Afhankelijk van de vraag of de beleggingsfunctie of de functie als bedrijfsmiddel als vertrekpunt wordt gekozen zal de bedrijfswaarde of de marktwaarde dus als invulling van het actuele waardebegrip voor de jaarrekening worden gehanteerd. Dat neemt niet weg dat welke keuze je als corporatie ook maakt het CFV vast zal blijven houden aan 'haar' bedrijfswaarde. Voor een goede sturing is het wenselijk om beide waarden strak te monitoren.

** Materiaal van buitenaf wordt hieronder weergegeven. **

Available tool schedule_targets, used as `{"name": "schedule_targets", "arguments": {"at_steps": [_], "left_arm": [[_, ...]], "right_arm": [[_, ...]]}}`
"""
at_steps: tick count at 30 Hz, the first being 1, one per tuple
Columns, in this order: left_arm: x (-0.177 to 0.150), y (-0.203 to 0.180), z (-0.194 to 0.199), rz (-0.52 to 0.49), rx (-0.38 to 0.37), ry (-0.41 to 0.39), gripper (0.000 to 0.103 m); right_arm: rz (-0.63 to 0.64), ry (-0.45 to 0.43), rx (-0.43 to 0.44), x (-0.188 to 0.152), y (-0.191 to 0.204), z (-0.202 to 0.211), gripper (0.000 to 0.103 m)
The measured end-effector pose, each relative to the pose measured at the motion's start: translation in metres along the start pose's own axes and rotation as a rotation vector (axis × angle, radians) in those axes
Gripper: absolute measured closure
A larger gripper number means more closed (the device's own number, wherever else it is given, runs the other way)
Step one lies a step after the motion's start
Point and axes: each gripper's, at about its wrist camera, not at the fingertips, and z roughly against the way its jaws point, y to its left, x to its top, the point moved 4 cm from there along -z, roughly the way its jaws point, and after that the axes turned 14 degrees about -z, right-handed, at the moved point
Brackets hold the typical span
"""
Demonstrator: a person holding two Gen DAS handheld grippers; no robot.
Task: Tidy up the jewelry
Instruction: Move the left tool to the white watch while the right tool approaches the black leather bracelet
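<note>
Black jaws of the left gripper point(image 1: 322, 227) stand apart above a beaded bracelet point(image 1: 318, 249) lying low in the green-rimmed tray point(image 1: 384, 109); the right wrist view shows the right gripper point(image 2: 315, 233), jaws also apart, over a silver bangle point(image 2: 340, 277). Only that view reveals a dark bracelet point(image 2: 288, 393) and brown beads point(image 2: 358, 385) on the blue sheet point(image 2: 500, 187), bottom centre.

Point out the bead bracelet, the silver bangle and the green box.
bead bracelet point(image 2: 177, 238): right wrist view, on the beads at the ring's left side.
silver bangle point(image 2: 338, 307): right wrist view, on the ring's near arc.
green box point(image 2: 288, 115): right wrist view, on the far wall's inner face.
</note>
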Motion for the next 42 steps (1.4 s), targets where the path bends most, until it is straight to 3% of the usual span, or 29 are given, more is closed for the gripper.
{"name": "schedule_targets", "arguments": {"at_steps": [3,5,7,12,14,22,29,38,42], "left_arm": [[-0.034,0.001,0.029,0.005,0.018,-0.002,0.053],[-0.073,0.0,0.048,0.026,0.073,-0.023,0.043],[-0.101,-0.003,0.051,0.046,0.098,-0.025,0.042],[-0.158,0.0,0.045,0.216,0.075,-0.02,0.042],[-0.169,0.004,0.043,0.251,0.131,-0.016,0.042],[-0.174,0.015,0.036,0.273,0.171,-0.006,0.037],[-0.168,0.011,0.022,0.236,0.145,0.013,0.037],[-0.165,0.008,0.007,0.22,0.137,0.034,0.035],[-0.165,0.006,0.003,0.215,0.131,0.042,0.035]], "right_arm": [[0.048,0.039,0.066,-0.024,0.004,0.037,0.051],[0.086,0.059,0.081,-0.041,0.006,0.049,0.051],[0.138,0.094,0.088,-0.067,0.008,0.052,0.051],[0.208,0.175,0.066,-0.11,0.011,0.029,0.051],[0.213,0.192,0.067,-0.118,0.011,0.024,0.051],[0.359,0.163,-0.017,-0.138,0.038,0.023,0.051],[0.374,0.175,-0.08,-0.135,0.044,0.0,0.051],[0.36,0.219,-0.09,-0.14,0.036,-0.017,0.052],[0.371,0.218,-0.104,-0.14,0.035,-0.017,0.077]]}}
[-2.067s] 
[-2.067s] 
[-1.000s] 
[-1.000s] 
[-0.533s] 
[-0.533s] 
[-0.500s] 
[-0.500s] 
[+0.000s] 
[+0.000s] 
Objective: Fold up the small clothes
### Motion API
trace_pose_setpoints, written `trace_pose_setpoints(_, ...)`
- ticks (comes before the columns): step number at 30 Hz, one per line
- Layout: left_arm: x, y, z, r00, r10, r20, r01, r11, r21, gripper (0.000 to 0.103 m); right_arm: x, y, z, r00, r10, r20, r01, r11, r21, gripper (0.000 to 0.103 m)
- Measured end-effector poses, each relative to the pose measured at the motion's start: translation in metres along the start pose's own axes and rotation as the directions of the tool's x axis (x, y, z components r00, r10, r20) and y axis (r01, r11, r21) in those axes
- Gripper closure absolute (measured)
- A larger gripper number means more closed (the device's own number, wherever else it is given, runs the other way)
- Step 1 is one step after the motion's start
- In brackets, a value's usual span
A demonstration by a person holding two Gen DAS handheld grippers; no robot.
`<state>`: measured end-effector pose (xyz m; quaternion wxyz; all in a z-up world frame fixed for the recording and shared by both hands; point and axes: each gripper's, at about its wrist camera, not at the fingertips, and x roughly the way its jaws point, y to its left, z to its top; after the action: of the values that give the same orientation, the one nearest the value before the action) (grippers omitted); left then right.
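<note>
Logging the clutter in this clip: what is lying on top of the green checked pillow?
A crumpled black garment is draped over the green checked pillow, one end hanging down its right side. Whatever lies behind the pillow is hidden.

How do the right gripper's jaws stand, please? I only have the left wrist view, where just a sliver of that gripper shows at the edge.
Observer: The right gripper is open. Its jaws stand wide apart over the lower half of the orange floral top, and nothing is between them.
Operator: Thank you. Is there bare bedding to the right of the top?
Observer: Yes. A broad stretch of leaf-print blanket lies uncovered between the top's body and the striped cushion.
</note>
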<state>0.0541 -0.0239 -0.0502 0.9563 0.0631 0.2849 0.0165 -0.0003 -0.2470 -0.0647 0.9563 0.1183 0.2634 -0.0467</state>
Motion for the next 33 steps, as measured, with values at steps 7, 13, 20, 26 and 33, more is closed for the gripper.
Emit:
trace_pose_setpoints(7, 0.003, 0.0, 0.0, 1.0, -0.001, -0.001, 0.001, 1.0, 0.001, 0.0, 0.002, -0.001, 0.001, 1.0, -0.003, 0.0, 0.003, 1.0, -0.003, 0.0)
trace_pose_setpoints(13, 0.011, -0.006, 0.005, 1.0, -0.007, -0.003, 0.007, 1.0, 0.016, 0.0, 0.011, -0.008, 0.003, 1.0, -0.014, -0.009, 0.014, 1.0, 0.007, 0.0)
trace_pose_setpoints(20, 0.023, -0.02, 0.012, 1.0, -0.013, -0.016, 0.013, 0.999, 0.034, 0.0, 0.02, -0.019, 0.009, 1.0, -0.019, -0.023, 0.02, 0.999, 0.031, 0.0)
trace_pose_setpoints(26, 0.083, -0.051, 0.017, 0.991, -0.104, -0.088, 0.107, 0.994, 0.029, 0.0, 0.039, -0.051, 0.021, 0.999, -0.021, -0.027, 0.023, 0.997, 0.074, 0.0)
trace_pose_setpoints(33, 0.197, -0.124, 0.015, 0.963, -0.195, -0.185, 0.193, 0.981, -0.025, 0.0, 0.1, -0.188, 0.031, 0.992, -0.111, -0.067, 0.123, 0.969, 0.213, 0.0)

Het periodiek confronteren van de bedrijfswaarde met de marktwaarde is interessant voor corporaties in het kader van het strategisch voorraadbeleid. Het verschil tussen beide waarderingen geeft aan hoe groot het offer is dat de corporatie brengt ten behoeve van het realiseren van haar maatschappelijke opgaven. Het offer biedt een goed vertrekpunt voor een discussie over de efficiency en effectiviteit van het gevoerde beleid. Het nadenken over en zichtbaar maken van dergelijke offers vergroot naar mijn mening niet alleen de efficiency en effectiviteit maar draagt ook bij aan de transparantie inzake het gevoerde beleid. Dat laatste vraagt wel om gedegen verslaglegging waarbij verantwoording wordt afgelegd over de wijze waarop de maatschappelijke offers zijn bestemd.